On 09/07/2007, at 3:18 PM, Amos Shapira wrote:
On 09/07/07, Jeff Waugh <[EMAIL PROTECTED]> wrote:
<quote who="Amos Shapira">
>> Zhasper> find . -name "<junkfile>" -print0 | xargs -0 rm
>>
>> Actually lighter weight, less forking less execing, because this
version
>> runs two procsses only, rather than a new invocation of rm for
each
file
>> found.
>
> It runs at least three processes if it finds any file - "rm" is
forked
> from xargs (unless xargs is smart enough to save the fork on end of
> input?)
No, three in total (in common circumstances): One for find, one
for xargs,
one for rm. It will invoke more than one rm process if xargs
determins
that
the parameter length is too long for a single invocation (or if other
params
altering that behaviour are passed to it, unlike the example
provided).
So an enhancement suggestion I have for xargs is that when it
reaches EOF on
its input it can skip the "fork" and just "exec" the command given
to it
("rm" in the case above).

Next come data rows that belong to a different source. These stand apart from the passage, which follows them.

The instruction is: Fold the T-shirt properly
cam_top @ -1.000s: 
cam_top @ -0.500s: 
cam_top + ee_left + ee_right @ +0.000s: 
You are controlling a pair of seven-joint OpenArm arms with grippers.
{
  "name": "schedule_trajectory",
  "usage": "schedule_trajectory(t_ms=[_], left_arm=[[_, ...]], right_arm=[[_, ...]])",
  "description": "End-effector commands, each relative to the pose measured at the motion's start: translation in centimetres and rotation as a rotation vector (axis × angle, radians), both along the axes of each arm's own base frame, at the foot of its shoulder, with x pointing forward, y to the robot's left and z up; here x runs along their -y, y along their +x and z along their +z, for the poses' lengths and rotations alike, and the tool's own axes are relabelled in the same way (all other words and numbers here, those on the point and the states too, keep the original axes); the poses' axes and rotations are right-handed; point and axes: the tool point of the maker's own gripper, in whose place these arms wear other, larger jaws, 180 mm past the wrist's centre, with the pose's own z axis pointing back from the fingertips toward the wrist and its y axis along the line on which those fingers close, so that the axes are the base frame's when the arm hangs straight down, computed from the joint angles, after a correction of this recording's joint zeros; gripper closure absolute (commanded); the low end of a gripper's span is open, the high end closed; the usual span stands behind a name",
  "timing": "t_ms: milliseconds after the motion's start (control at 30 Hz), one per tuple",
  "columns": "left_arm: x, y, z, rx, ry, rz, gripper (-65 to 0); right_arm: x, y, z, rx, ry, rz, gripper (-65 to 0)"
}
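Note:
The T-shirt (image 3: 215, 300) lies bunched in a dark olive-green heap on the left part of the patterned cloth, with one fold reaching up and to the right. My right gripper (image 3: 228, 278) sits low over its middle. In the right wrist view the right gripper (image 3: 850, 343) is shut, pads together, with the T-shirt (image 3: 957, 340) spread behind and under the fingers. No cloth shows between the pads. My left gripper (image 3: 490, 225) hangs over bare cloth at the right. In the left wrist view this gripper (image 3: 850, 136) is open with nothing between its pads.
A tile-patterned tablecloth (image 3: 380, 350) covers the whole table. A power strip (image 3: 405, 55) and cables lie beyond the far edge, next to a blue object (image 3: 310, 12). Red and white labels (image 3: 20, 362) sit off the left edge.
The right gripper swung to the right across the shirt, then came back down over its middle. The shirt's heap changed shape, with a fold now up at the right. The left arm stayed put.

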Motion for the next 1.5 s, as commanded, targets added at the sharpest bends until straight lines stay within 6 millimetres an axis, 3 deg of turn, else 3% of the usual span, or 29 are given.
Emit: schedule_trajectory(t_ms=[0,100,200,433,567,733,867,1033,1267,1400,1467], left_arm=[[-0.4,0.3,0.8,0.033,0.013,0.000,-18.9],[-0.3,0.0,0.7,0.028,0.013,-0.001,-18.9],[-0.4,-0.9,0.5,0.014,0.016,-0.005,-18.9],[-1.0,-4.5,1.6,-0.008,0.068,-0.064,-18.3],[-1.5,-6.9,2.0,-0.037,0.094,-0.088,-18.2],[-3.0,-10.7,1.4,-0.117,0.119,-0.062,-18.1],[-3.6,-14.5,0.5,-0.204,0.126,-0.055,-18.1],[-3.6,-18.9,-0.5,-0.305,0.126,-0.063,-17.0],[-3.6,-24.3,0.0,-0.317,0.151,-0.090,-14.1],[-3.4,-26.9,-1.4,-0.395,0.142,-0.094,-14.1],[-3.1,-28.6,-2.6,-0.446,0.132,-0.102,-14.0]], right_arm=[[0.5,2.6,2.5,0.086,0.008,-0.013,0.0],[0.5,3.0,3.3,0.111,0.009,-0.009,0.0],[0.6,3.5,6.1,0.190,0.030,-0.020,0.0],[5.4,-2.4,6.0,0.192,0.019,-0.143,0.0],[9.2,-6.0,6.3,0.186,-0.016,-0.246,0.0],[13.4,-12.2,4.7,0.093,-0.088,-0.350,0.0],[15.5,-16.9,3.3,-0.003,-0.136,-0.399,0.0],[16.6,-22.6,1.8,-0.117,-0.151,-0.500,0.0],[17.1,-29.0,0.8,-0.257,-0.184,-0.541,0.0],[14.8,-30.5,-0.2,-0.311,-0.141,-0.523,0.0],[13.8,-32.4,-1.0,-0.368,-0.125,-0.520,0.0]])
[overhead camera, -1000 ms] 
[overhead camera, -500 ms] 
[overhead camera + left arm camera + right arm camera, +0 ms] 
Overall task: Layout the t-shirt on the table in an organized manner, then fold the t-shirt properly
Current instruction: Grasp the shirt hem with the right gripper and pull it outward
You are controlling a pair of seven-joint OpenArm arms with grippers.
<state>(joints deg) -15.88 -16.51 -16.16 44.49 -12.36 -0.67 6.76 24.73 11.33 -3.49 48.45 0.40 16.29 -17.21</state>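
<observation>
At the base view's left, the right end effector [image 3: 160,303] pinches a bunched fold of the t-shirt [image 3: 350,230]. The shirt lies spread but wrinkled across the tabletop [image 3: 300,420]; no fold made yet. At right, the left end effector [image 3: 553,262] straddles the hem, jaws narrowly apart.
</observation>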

That is, unless there is some xargs
option that
requires it to stay behind even the last command (I can't find any
from a
cursory look at "man xargs"). I suppose you can look at this as
another form
of "tail recursion optimization".
Maybe I'll get around to implement this one day...
I think you have to fork, otherwise xargs will not be able to
guarantee that it returns a documented error code.